** Task to complete **
In the records below, find the line with "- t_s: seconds" and the line with "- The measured". Print both exactly, along with every line between them, and no other line.

** Study material **
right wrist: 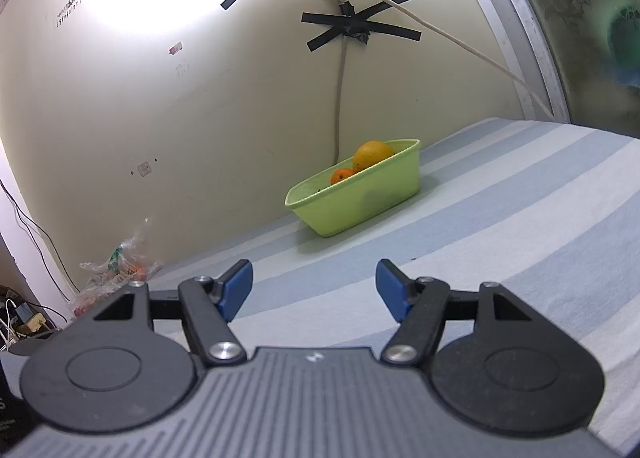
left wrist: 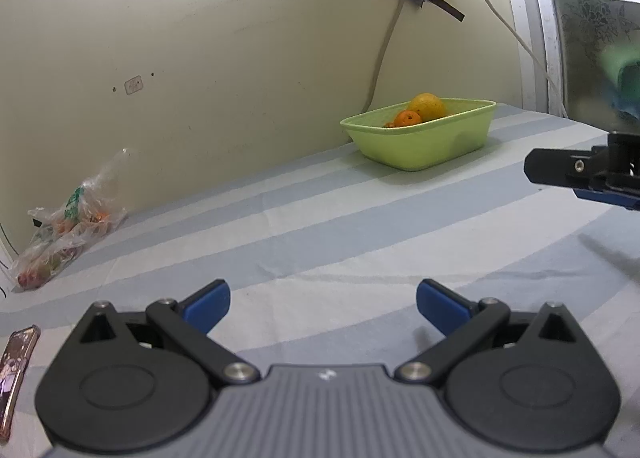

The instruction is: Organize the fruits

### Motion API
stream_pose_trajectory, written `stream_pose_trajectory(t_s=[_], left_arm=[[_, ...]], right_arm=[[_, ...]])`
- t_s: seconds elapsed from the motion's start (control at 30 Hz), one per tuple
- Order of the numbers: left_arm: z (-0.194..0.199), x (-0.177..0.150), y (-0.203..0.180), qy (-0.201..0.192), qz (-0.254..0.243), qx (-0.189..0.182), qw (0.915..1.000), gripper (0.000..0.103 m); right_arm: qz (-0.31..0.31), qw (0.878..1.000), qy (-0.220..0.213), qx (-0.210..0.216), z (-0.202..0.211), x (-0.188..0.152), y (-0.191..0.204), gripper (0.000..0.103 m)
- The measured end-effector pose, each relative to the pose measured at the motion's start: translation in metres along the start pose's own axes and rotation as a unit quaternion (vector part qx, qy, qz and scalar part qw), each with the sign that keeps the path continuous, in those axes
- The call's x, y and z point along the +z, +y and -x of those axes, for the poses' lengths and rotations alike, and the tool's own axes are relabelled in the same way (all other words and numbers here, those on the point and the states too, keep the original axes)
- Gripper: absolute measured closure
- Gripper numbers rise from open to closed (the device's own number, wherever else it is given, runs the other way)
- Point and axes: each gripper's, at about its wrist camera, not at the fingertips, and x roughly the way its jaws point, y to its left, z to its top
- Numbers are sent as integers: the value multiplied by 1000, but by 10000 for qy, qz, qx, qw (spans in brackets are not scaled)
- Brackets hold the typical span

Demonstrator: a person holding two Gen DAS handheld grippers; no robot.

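A light green basket [left wrist: 420,146] [right wrist: 360,202] stands by the wall on the striped cloth. In it lie a large yellow-orange fruit [left wrist: 427,106] [right wrist: 372,154] and a small orange [left wrist: 408,118] [right wrist: 342,175]. A clear plastic bag of fruits [left wrist: 64,226] [right wrist: 116,270] lies at the far left against the wall. My left gripper [left wrist: 323,304] is open and empty above the cloth. My right gripper [right wrist: 314,288] is open and empty; part of it also shows at the right edge of the left wrist view [left wrist: 580,174].
A phone [left wrist: 14,370] lies at the left edge of the cloth. A taped cable [left wrist: 384,54] [right wrist: 340,98] runs down the wall behind the basket. A window frame [left wrist: 540,18] [right wrist: 520,26] stands at the right. Cables and a charger [right wrist: 24,318] sit left of the bed.
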Motion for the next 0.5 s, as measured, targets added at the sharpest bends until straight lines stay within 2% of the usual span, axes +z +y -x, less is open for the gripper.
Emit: stream_pose_trajectory(t_s=[0.5], left_arm=[[3, 4, 2, 106, 83, 47, 9999, 0]], right_arm=[[-7, 10000, -12, 5, 1, -1, -1, 32]])
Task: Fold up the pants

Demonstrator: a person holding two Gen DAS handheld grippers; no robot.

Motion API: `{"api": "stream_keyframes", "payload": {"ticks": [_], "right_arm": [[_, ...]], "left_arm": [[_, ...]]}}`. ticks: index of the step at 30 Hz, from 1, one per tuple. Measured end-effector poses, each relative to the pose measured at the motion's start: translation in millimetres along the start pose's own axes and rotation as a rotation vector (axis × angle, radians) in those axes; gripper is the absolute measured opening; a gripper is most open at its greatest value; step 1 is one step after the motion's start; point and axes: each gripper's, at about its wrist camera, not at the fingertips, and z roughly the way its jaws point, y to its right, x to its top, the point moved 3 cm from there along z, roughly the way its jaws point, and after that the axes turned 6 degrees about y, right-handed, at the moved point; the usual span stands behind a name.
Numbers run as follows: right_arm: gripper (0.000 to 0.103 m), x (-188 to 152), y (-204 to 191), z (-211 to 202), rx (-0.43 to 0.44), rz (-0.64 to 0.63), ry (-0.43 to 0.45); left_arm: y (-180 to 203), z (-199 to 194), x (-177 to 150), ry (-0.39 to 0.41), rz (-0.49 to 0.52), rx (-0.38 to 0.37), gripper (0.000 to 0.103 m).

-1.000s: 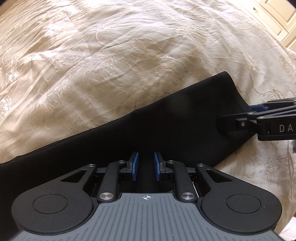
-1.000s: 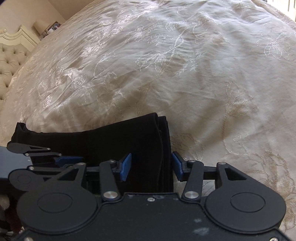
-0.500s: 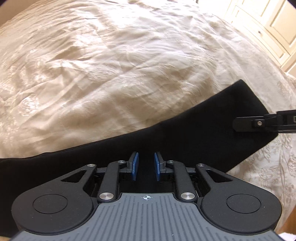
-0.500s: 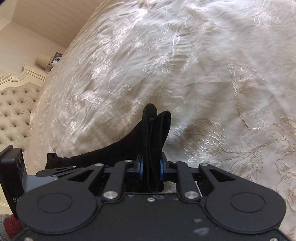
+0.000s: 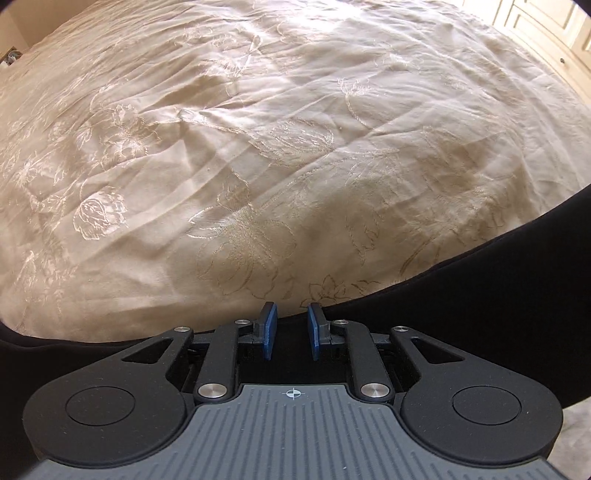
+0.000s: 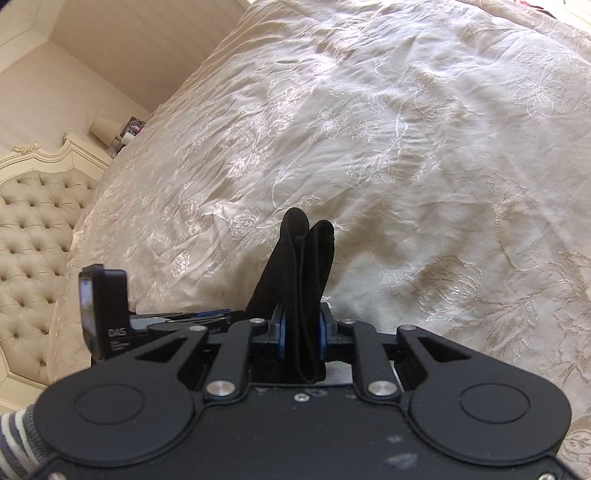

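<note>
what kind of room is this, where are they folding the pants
Most likely a bedroom. The work surface is a bed covered by a cream embroidered bedspread, with a tufted upholstered headboard at one end and pale panelled cupboard doors at the far side. The black pants hang from the right gripper above it.

Left gripper (image 5: pixel 290 328): black linkages, silver screws, blue pads (image 5: pixel 269 331), ribbed grey housing with crosshair mark. Right gripper (image 6: pixel 301 334): matching black body; grey-striped sleeve (image 6: pixel 16 439) at eight o'clock.
</note>
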Motion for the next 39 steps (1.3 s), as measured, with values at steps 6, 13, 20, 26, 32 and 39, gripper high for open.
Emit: {"api": "stream_keyframes", "payload": {"ticks": [6, 13, 20, 26, 32, 39], "right_arm": [[0.010, 1, -11, -9, -0.014, -0.013, 0.034], [0.009, -3, -16, -14, -0.032, -0.031, 0.051], [0.009, -11, -33, -18, -0.087, -0.067, 0.069], [0.009, -24, -91, -19, -0.114, -0.160, 0.104], [0.009, -59, -183, 9, -0.099, -0.308, 0.090], [0.009, -120, -251, 87, -0.116, -0.417, 0.003]], "left_arm": [[-4, -54, -20, 0.071, -0.069, -0.067, 0.018], [12, -32, -59, -0.055, -0.009, -0.084, 0.019], [-17, -55, -52, 0.018, -0.039, -0.103, 0.019], [-89, -82, -62, 0.036, -0.142, -0.069, 0.019], [-166, -104, -82, 0.033, -0.212, -0.034, 0.019], [-233, -115, -104, 0.023, -0.221, -0.015, 0.019]]}}
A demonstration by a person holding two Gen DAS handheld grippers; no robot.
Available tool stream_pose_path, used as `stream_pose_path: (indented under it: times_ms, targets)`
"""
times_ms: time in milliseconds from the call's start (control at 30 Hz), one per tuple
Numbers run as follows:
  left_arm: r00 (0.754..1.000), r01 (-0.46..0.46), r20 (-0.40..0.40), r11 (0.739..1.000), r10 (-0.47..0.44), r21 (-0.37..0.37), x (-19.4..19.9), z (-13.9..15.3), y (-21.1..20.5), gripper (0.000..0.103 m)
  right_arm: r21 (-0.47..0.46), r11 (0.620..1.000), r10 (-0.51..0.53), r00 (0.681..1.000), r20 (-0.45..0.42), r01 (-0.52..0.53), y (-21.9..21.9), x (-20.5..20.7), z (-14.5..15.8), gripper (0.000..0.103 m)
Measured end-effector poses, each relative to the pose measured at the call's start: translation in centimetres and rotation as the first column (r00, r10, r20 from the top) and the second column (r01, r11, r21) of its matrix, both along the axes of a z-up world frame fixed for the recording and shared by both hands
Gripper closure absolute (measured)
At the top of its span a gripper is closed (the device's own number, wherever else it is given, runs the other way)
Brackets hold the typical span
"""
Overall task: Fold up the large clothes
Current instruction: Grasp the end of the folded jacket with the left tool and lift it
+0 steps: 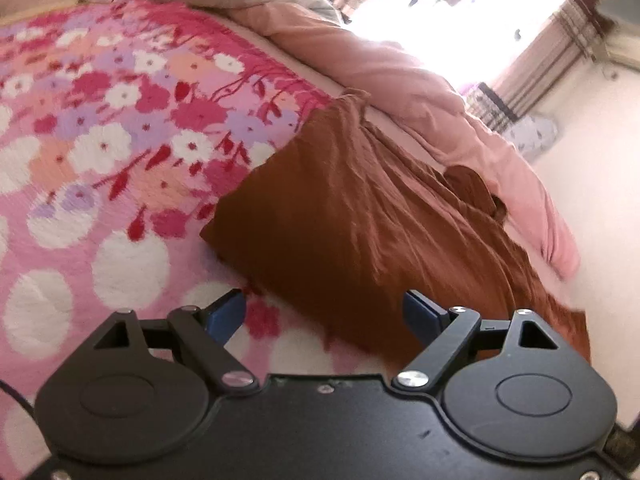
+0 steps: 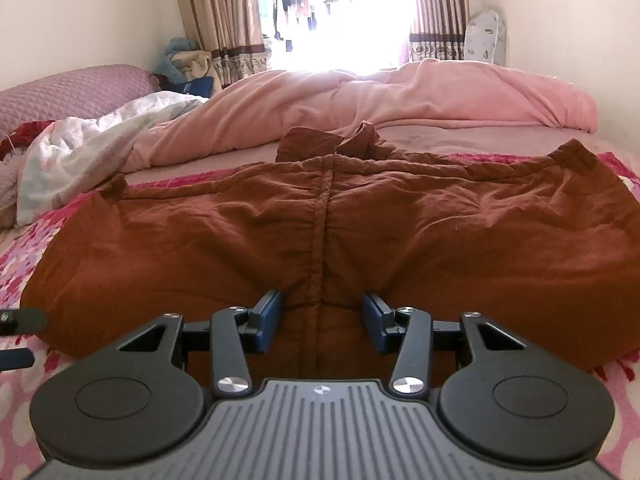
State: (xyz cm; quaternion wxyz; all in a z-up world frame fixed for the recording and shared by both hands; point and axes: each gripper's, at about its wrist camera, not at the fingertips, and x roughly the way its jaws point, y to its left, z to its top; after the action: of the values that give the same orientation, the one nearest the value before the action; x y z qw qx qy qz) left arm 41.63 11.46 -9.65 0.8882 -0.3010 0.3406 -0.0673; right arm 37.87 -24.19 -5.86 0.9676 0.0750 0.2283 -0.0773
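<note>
A rust-brown garment [image 2: 328,232] lies spread flat on the pink floral bedspread [image 1: 100,140], its centre seam running away from me in the right wrist view. My right gripper [image 2: 320,302] hovers at its near hem, jaws open on either side of the seam, pads not pressing the cloth. In the left wrist view the same garment [image 1: 360,220] shows as a folded corner pointing left. My left gripper [image 1: 324,304] stands wide open over that near edge, one blue fingertip [image 1: 230,308] above the bedspread, the other above the brown cloth. Nothing is gripped.
A bunched pink duvet [image 2: 360,96] lies behind the garment, with a white quilt [image 2: 80,136] and a purple pillow [image 2: 72,92] at the left. Curtains and a bright window [image 2: 332,16] close the far end. The bed's right edge meets a pale wall [image 1: 592,200].
</note>
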Motion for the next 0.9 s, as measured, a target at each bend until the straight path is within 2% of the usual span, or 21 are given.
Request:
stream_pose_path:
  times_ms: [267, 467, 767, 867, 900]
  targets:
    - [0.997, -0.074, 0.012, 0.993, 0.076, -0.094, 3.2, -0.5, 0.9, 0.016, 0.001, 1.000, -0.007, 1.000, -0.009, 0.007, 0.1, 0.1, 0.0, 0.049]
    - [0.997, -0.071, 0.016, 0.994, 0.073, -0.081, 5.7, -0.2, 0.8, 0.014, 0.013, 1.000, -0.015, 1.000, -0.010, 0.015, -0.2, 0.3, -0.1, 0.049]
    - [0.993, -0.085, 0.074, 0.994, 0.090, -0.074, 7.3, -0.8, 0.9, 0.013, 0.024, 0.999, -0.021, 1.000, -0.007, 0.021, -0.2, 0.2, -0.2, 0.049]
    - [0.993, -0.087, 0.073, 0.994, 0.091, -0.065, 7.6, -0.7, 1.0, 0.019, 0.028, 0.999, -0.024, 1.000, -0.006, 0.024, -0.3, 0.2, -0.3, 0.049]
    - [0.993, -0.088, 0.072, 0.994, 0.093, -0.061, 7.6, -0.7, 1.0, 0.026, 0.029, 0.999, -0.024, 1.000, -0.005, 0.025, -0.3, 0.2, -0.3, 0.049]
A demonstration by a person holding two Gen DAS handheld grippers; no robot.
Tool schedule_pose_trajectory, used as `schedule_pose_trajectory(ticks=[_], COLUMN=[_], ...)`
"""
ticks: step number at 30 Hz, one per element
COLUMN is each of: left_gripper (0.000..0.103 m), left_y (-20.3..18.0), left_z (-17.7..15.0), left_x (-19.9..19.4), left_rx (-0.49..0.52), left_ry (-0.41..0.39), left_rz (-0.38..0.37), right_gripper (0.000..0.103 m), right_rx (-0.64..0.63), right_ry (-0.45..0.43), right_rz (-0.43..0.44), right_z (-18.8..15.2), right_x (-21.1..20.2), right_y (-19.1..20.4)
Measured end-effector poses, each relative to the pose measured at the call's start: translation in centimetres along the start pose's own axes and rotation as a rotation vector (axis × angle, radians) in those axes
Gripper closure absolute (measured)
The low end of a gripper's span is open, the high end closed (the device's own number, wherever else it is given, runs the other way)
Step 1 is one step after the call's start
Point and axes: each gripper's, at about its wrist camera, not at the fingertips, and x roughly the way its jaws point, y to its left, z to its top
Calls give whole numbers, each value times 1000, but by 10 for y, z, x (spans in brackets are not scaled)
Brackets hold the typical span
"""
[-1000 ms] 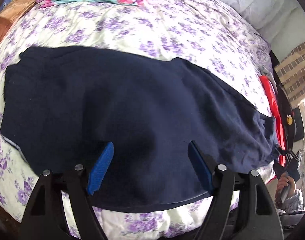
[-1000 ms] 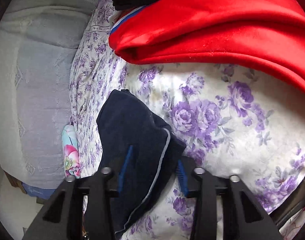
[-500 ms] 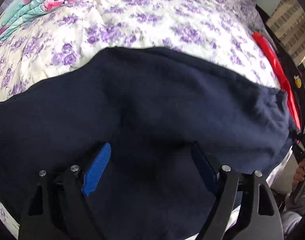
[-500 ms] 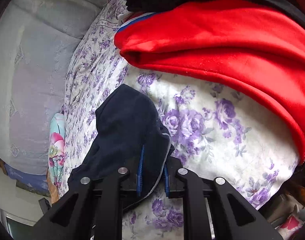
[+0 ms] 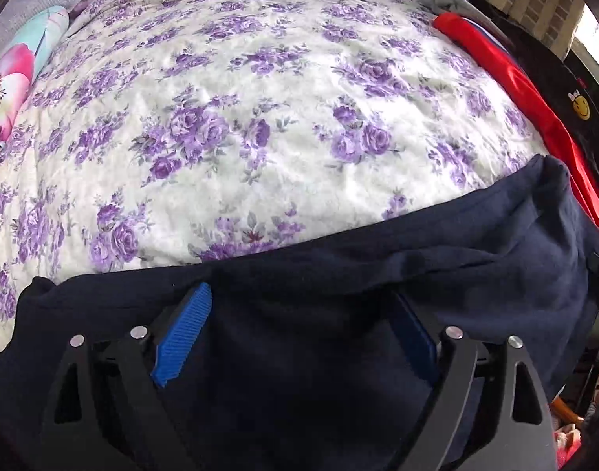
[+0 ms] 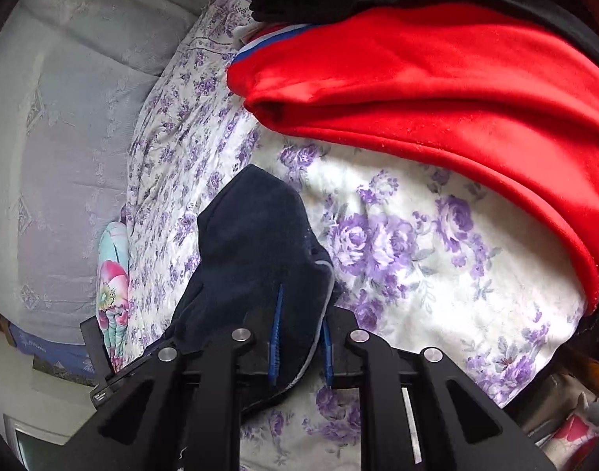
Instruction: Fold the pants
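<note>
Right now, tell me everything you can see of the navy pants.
The navy pants are a soft, matte knit, lying rumpled along the near edge of the floral bedsheet, their far end close to the red blanket. One end, showing a pale trim line, is pinched in the right gripper. The left gripper hangs over the middle with jaws opening, cloth between them but not pressed.

Far of navy pants (image 5: 338,274): bare floral bedspread (image 5: 260,98), open passage. Right edge blocked by red blanket (image 5: 527,90).
</note>
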Motion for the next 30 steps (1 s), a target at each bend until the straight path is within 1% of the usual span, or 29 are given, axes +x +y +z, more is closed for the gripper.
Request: schedule_pose_trajectory(ticks=[1,2,3,4,5,6,9,10,12,14,16,18,20,21,22,24,25,26,27,28,29,30], left_gripper=[21,21,21,21,21,21,21,21,21,21,21,21,21,21,21,21,21,21,21,21,21,21], left_y=[2,6,16,27,45,64,135,154,192,219,242,259,265,269,270,274,275,276,277,277,277,276], left_z=[-1,-2,-4,-8,-16,-24,-59,-78,-121,-164,-208,-246,-271,-285,-294,-314,-322,-329,-336,-342,-348,-352], left_x=[-6,-15,-31,-44,-61,-74,-100,-108,-125,-142,-165,-182,-192,-195,-196,-194,-191,-187,-184,-180,-177,-174], left_rx=[-10,-30,-64,-96,-136,-177,-327,-367,-467,-565,-674,-776,-834,-867,-885,-937,-960,-984,-1004,-1027,-1047,-1065], left_ry=[-7,-27,-63,-99,-139,-161,-170,-171,-174,-191,-218,-236,-244,-244,-242,-231,-226,-223,-221,-217,-216,-221], left_rz=[-24,-76,-141,-166,-163,-154,-139,-118,-53,-35,-22,-16,-6,1,1,-10,-22,-31,-35,-42,-54,-66], right_gripper=[87,87,87,87,87,87,87,87,87,87,87,87,87,87,87,88,88,88,88,88,87,88], right_rx=[-7,-17,-25,-33,-44,-60,-109,-116,-129,-160,-247,-403,-594,-704,-841,-1177,-1329,-1449,-1517,-1562,-1613,-1647], right_ry=[-4,-9,-15,-22,-31,-40,-69,-76,-88,-95,-97,-89,-60,-39,-10,78,140,213,281,328,333,315], right_rz=[-1,-2,-1,-1,3,9,29,38,61,84,104,130,168,189,212,233,227,217,206,183,163,158], right_z=[0,0,0,0,1,1,4,5,7,8,4,-10,-39,-60,-87,-160,-197,-231,-256,-275,-287,-293], right_x=[-1,-2,-4,-5,-7,-9,-14,-14,-15,-14,-9,1,13,19,26,45,58,74,88,98,104,103], right_y=[2,5,8,11,16,22,45,52,67,88,121,168,219,244,267,302,307,304,295,287,279,277])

** Response **
- t_s: seconds elapsed from the motion's start (control at 30 Hz), one per tuple
- Order of the numbers: left_arm: z (-0.194..0.199), x (-0.177..0.150), y (-0.203..0.180), qy (-0.201..0.192), qz (-0.254..0.243), qx (-0.189..0.182), qw (0.915..1.000), gripper (0.000..0.103 m); right_arm: qz (-0.31..0.31), qw (0.878..1.000), qy (-0.220..0.213), qx (-0.210..0.216), z (-0.202..0.211), x (-0.188..0.152), y (-0.191..0.204), gripper (0.000..0.103 m)
- The measured end-effector pose, each relative to the pose measured at the motion's start: translation in metres along the start pose's own axes and rotation as a unit quaternion (vector part qx, qy, qz and scalar part qw), each with the sign that keeps the path continuous, in those axes

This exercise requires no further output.